• WHAT TO DO
Lines from the top of the entries down to the line with "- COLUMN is" must be set down exactly as they stand, with both ends retained.

(DATA UNDER STUDY)

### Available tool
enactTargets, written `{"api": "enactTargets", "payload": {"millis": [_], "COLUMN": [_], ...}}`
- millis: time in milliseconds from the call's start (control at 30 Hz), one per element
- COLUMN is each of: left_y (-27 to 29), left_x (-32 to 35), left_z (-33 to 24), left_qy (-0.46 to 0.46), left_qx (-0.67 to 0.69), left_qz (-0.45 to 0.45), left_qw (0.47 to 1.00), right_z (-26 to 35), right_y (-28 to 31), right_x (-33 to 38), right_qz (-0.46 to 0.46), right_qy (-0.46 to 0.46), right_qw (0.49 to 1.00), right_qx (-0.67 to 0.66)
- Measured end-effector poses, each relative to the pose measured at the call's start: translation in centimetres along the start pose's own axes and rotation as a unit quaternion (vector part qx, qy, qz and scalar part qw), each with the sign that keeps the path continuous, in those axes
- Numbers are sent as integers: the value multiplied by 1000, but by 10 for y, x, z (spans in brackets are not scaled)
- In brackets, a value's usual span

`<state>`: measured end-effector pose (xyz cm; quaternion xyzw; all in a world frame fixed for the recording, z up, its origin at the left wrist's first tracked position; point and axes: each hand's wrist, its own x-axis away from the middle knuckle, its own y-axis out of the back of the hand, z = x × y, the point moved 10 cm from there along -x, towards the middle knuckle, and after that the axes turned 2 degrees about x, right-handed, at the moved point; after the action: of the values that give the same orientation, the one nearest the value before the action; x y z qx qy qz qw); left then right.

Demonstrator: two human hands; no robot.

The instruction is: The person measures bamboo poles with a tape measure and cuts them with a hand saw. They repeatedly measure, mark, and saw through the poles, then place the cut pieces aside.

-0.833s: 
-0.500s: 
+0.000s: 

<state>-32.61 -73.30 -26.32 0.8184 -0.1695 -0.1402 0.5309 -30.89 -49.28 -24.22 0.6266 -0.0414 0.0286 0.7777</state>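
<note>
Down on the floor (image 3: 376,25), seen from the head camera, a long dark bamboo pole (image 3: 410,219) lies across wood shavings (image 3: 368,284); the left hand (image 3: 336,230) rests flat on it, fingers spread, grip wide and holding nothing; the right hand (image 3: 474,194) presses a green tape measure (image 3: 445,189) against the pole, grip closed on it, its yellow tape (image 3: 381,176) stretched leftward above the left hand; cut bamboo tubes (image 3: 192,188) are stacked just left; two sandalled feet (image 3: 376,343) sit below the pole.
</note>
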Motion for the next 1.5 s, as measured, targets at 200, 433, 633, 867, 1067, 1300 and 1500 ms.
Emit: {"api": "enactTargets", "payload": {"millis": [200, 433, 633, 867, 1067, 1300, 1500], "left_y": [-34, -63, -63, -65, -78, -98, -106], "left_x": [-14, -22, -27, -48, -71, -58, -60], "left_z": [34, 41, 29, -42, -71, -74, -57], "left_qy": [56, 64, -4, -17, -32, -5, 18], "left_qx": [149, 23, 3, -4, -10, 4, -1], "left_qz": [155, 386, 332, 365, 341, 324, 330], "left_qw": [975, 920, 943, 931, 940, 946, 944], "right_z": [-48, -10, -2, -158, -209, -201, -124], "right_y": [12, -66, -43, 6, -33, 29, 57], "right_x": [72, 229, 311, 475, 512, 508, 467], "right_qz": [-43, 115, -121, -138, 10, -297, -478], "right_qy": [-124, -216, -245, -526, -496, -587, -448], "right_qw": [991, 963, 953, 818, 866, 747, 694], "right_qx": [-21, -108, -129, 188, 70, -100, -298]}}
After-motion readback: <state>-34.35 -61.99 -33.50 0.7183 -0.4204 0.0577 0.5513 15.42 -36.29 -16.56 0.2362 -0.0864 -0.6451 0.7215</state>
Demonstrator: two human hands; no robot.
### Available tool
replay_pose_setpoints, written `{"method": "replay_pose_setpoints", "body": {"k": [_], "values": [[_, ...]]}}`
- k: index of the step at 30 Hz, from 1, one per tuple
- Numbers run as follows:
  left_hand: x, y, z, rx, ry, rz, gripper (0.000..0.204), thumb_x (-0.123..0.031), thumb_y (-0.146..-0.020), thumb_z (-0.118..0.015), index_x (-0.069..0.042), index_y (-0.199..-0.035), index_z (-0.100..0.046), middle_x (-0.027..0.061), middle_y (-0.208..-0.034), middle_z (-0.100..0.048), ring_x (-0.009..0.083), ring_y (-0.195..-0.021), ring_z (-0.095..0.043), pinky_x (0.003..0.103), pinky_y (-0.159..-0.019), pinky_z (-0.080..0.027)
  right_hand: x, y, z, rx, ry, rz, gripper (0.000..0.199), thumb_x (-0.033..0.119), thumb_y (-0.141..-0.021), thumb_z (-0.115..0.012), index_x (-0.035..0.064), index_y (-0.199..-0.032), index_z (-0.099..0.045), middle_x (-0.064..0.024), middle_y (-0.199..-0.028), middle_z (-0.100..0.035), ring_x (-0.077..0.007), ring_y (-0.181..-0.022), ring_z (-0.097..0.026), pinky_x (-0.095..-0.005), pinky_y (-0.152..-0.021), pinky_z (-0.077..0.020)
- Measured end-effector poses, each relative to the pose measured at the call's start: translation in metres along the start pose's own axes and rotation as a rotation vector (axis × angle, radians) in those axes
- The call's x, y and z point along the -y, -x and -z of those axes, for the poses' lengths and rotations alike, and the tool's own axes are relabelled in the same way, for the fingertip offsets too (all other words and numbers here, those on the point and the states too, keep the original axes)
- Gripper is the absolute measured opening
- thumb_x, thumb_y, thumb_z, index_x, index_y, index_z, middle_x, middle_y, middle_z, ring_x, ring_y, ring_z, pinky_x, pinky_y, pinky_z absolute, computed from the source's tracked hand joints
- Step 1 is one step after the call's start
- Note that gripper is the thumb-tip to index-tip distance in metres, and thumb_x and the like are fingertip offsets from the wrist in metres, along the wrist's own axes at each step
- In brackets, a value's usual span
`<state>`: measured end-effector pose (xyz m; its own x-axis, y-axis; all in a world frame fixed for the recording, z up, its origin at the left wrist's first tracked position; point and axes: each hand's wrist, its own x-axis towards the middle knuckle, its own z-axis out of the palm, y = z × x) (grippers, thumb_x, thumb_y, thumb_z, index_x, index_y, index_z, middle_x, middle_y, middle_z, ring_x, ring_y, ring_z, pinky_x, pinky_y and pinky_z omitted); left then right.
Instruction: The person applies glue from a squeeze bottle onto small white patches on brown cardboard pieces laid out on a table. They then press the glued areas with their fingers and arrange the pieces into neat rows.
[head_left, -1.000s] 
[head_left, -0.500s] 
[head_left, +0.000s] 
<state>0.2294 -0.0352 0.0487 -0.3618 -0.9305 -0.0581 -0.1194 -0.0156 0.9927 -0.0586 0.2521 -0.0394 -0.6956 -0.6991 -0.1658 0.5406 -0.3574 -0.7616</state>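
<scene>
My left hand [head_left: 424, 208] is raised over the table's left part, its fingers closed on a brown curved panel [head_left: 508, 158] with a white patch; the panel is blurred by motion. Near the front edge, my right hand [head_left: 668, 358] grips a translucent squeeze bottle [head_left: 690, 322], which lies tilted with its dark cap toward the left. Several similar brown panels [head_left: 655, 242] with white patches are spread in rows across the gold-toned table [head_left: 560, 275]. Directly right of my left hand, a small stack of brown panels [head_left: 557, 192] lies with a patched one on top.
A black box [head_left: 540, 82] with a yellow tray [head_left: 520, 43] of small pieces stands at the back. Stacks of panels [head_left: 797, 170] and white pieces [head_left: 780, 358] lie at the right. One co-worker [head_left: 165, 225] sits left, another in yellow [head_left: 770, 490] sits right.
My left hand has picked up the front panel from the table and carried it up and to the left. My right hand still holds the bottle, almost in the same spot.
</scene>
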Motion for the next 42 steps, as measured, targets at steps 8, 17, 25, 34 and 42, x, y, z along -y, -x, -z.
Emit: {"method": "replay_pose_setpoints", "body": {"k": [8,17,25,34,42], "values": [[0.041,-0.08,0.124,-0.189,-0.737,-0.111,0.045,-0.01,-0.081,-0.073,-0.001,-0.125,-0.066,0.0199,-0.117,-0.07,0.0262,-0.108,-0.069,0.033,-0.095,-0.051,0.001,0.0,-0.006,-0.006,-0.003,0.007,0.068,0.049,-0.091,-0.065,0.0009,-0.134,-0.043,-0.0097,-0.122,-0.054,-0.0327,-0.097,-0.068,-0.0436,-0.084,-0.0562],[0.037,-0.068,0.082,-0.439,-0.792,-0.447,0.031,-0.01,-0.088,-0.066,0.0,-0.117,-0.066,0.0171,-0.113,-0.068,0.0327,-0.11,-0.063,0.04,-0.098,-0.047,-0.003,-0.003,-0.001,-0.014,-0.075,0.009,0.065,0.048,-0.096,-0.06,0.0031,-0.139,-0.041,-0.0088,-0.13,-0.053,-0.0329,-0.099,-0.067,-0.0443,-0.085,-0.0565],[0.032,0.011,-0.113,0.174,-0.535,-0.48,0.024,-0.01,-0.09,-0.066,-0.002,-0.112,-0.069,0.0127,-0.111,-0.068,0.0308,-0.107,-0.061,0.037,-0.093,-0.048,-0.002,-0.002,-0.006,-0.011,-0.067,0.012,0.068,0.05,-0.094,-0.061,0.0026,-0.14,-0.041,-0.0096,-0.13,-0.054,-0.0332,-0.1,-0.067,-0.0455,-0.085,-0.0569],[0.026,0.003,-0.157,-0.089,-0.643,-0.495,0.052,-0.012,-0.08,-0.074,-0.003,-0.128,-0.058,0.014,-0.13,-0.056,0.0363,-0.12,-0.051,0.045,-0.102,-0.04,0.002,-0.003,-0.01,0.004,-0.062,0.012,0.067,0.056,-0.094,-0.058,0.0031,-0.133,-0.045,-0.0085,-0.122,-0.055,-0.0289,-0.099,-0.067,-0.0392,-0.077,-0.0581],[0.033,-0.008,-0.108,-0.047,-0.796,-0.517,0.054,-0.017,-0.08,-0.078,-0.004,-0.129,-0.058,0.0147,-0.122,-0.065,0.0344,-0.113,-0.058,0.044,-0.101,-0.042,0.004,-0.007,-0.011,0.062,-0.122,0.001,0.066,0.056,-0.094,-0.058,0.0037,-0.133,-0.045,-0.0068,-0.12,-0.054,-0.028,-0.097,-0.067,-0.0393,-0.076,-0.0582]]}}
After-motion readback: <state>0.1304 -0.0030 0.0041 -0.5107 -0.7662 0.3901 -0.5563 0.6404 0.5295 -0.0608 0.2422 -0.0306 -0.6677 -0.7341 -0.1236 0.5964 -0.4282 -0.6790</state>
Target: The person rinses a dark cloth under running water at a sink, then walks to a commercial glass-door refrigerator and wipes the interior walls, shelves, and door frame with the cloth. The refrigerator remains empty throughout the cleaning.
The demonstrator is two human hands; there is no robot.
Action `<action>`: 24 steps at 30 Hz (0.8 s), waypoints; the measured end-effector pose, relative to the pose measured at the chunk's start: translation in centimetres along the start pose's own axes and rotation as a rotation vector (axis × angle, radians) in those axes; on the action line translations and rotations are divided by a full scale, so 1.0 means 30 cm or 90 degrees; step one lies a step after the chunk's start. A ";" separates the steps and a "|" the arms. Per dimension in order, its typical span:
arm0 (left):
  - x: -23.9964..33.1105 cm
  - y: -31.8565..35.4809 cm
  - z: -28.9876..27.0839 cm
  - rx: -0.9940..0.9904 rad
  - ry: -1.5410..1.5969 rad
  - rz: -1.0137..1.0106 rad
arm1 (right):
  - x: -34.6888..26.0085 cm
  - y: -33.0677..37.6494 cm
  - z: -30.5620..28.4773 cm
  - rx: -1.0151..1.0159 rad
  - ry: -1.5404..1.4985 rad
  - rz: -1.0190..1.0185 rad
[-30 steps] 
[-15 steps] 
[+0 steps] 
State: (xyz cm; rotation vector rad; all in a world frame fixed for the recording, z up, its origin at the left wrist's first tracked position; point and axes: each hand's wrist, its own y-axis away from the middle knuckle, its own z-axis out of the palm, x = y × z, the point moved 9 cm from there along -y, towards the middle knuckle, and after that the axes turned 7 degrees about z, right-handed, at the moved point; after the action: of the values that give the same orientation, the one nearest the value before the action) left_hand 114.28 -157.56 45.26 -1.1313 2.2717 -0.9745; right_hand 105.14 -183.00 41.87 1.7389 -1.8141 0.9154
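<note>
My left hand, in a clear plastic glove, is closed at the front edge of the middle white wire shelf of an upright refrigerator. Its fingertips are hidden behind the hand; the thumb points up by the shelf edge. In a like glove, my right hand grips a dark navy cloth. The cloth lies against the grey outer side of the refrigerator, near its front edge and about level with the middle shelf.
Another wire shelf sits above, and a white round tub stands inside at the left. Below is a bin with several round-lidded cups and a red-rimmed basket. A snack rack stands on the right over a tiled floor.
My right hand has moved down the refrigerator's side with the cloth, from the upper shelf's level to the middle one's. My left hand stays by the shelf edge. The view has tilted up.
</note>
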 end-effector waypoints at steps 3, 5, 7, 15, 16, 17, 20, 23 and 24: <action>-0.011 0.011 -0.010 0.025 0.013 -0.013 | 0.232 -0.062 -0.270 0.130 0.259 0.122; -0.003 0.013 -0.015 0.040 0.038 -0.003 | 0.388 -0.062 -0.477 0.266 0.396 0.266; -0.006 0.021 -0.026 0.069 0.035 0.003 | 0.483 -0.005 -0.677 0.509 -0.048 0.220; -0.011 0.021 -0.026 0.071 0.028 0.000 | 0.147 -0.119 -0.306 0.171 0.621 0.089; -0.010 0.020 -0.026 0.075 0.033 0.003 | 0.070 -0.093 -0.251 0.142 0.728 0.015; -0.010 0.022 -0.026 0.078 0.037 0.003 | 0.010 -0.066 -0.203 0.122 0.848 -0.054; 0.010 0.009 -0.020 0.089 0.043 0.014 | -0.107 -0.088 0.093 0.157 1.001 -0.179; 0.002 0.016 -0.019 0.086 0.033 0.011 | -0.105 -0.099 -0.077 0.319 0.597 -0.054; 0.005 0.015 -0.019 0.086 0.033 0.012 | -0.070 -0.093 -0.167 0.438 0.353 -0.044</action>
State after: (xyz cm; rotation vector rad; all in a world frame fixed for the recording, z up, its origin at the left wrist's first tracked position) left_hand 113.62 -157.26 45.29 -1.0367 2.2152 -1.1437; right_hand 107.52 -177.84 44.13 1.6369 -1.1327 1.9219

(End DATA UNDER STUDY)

• SOLUTION TO THE EXERCISE
### Available tool
enactTargets, written `{"api": "enactTargets", "payload": {"millis": [_], "COLUMN": [_], ...}}`
- millis: time in milliseconds from the call's start (control at 30 Hz), one per element
- COLUMN is each of: left_y (-27 to 29), left_x (-32 to 35), left_z (-33 to 24), left_qy (-0.46 to 0.46), left_qx (-0.67 to 0.69), left_qz (-0.45 to 0.45), left_qw (0.47 to 1.00), right_z (-26 to 35), right_y (-28 to 31), right_x (-33 to 38), right_qz (-0.46 to 0.46), right_qy (-0.46 to 0.46), right_qw (0.49 to 1.00), right_qx (-0.67 to 0.66)

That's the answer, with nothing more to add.